* _ACTION ITEM_
The full set of entries below, restated word for word and stripped of images, is the expected result.

(Dataset records)

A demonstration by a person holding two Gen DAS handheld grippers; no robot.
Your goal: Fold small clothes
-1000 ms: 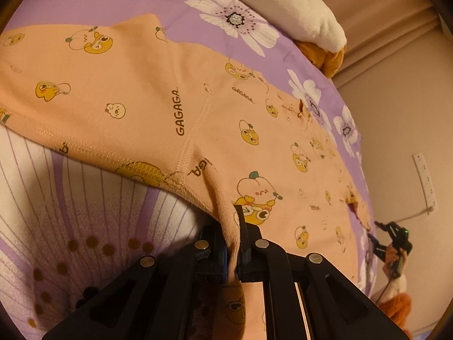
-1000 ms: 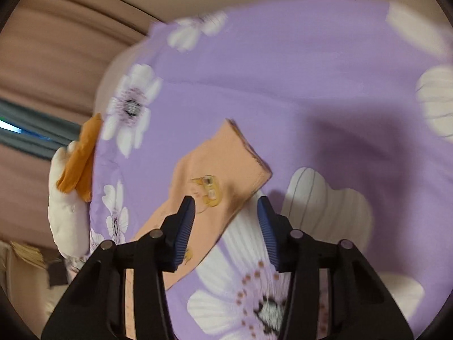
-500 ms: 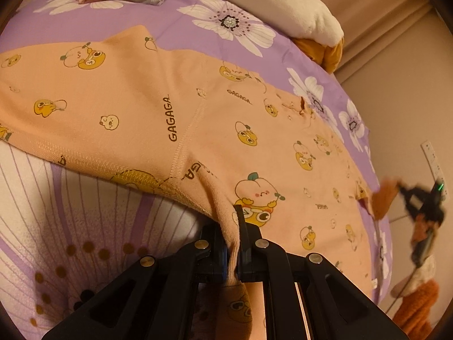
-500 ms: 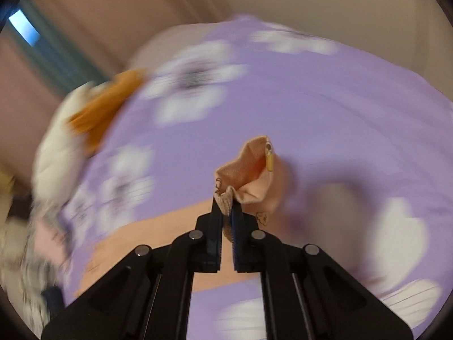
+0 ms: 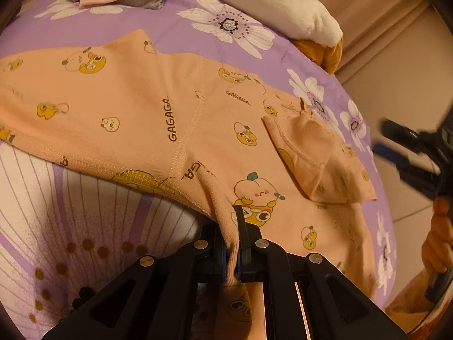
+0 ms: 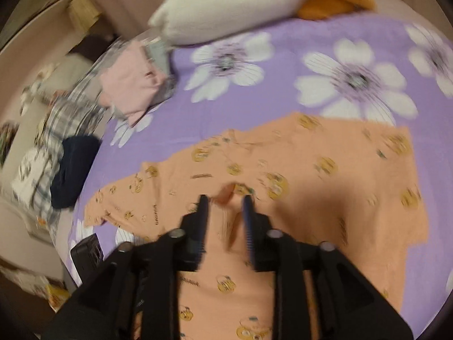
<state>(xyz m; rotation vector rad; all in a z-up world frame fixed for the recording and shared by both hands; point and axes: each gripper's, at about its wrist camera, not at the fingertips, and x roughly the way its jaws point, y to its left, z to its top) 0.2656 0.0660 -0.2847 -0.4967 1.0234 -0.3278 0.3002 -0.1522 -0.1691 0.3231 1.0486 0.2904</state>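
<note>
You are working with a soft, light peach shirt [image 5: 147, 107] that is lying spread on the purple bed [image 5: 198, 39], below the white pillow [image 5: 271, 8]. It is going to drape and sag, not hold a shape, so you are best taking it at a hem, cuff or seam, where the cloth is doubled and less likely to slip. Your left gripper [image 5: 232, 255] is holding its fingers together, clamped on a pinch of the shirt's near hem beside the side seam; the fabric is bunching up between them. The sleeve [image 5: 308, 153] is lying turned in over the shirt's body. Your right gripper [image 6: 225, 221] is hovering over the shirt's middle, and its fingers are opening, standing apart; blurred peach cloth is showing between them, and it appears they are not pressing on it.
</note>
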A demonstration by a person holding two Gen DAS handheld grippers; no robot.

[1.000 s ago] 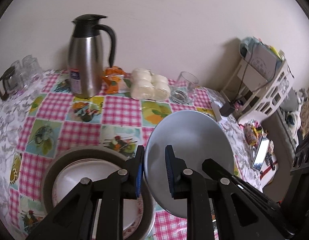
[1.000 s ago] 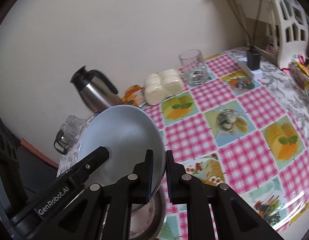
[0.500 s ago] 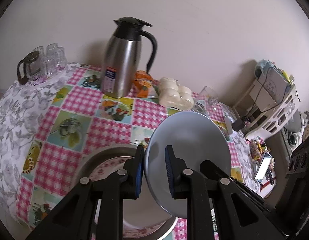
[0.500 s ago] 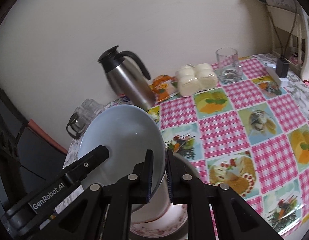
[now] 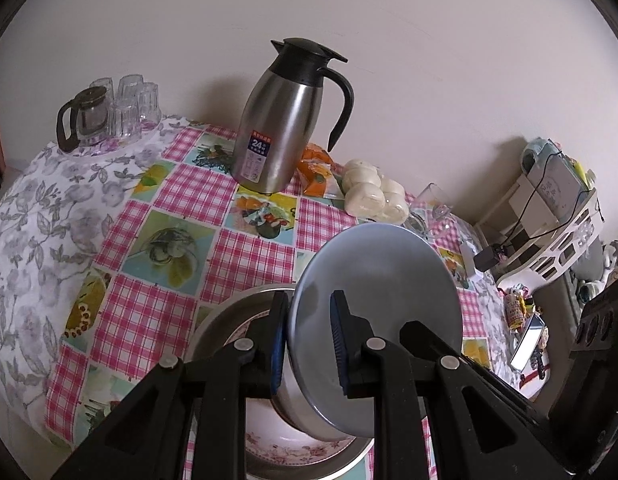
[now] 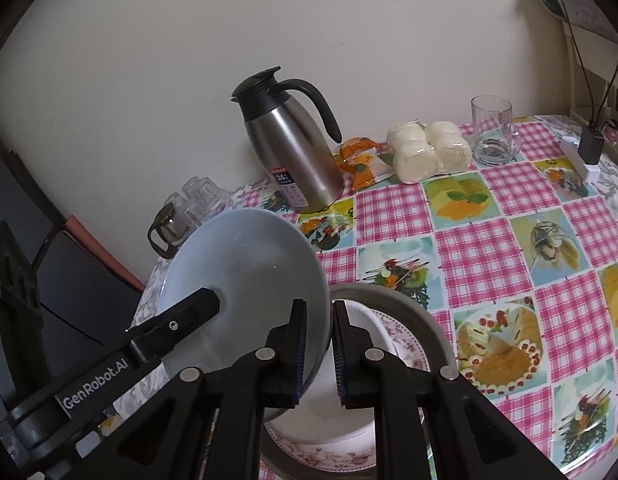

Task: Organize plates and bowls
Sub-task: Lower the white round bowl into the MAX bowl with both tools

* _RESULT OF THE EXERCISE_
A demonstration by a person holding two Gen DAS handheld grippers; no robot.
Your goal: Fold small clothes
-1000 ms: 
-1000 ms: 
-500 ms: 
-500 ms: 
+0 ms: 
+0 ms: 
<state>(xyz m; rotation vector rad; all in a z-up world frame fixed for the recording and shared by both hands; point and axes: each gripper's, at about its wrist camera, not at the fingertips, and x roughly the way its jaws point, y to its left, z to its top) 0.2656 0.0660 -0.2847 -0.4967 1.0234 -0.3278 0.3002 -0.1522 -0.1691 0.3231 1.0486 0.2904</state>
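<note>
You are working with a soft, light peach shirt [image 5: 147, 107] that is lying spread on the purple bed [image 5: 198, 39], below the white pillow [image 5: 271, 8]. It is going to drape and sag, not hold a shape, so you are best taking it at a hem, cuff or seam, where the cloth is doubled and less likely to slip. Your left gripper [image 5: 232, 255] is holding its fingers together, clamped on a pinch of the shirt's near hem beside the side seam; the fabric is bunching up between them. The sleeve [image 5: 308, 153] is lying turned in over the shirt's body. Your right gripper [image 6: 225, 221] is hovering over the shirt's middle, and its fingers are opening, standing apart; blurred peach cloth is showing between them, and it appears they are not pressing on it.
</note>
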A demonstration by a person holding two Gen DAS handheld grippers; no robot.

[1.000 s ago] 
[1.000 s ago] 
[0.500 s ago] 
[0.500 s ago] 
[now] 
[now] 

Task: Organize plates and bowls
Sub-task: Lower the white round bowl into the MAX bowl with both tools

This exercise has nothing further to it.